Look below for the line holding "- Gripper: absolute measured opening" and the line holding "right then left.". Transcribe exactly those lines and all lines between them, nothing more.

########

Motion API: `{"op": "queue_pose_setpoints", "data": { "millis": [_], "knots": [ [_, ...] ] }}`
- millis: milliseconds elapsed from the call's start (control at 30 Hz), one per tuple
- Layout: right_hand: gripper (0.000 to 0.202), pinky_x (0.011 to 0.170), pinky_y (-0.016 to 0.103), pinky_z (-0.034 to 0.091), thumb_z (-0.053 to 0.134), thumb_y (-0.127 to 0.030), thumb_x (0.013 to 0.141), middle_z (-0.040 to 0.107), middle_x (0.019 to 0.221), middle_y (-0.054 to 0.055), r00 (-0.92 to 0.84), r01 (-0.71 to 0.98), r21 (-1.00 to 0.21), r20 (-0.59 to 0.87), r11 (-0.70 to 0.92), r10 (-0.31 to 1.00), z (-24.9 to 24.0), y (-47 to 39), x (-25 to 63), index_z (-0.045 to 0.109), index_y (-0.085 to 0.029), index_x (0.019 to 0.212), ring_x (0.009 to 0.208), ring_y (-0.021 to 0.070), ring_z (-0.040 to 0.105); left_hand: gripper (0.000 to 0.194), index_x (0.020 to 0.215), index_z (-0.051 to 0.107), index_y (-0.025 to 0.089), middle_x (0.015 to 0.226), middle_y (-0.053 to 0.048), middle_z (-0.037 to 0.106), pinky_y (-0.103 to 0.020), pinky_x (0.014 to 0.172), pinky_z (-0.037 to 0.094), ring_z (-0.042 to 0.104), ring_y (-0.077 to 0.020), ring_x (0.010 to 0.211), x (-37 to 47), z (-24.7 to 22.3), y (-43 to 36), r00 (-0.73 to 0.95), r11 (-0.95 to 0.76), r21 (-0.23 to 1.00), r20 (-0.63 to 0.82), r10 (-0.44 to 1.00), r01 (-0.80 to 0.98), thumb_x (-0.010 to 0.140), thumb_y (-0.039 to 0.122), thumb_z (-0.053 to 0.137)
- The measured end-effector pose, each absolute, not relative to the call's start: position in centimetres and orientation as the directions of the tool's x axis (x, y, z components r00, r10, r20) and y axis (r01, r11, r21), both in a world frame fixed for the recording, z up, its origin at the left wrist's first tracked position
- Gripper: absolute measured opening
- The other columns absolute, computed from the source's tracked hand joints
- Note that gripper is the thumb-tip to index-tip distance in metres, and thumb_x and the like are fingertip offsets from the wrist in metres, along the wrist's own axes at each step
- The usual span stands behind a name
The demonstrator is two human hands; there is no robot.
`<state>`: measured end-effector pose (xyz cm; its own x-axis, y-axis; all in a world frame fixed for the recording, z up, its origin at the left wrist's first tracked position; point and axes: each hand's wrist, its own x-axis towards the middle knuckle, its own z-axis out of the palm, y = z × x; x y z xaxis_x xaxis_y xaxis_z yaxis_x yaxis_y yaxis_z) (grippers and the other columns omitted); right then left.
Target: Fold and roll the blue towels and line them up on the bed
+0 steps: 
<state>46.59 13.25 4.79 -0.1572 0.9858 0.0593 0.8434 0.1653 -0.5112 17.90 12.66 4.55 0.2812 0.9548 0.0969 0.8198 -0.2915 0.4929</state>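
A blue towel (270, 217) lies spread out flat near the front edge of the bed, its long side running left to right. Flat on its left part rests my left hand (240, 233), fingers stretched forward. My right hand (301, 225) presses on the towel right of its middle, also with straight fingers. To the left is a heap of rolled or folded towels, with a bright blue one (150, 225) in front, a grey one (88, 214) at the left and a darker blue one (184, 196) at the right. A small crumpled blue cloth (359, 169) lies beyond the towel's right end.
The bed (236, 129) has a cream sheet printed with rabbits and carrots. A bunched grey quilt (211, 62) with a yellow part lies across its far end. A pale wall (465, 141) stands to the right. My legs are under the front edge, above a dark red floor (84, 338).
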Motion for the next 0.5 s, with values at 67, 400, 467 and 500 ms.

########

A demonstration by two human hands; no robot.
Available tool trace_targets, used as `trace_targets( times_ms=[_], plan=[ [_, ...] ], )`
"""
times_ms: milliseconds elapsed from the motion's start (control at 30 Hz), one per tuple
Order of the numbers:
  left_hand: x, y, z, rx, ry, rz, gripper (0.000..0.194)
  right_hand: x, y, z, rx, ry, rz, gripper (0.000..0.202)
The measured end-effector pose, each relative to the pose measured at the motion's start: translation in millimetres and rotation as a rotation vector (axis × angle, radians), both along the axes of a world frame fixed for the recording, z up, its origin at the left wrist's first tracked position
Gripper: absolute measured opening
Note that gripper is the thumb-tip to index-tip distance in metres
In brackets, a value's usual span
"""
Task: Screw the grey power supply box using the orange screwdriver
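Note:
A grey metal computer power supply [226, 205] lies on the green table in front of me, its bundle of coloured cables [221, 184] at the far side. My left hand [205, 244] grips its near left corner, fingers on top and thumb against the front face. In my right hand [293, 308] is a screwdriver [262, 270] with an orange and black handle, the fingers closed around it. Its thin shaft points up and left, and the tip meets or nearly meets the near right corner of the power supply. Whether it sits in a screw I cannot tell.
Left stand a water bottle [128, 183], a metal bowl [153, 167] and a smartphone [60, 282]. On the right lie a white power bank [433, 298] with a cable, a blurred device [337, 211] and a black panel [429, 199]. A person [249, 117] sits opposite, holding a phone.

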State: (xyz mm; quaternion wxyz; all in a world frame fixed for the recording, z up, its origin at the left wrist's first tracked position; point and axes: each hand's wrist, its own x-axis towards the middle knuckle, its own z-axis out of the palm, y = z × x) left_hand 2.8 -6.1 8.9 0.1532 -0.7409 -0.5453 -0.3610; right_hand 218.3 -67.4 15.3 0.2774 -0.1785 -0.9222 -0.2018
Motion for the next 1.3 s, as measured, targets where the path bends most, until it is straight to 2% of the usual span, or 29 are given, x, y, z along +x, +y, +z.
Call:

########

## [WRITTEN RESPONSE]
- Gripper: absolute measured opening
- The other columns absolute, computed from the source's tracked hand joints
- Note that gripper is the thumb-tip to index-tip distance in metres, and thumb_x and the like are fingertip offsets from the wrist in metres, along the wrist's own axes at each step
- The usual span stands behind a name
The demonstrator is two human hands; there is no robot.
`<state>`: measured end-effector pose (xyz cm; its own x-axis, y-axis; all in a world frame fixed for the recording, z up, its origin at the left wrist's first tracked position; point and axes: each hand's wrist, its own x-axis towards the middle knuckle, its own z-axis out of the palm, y = z × x; x y z xaxis_x xaxis_y xaxis_z yaxis_x yaxis_y yaxis_z) (grippers and the other columns omitted); right then left.

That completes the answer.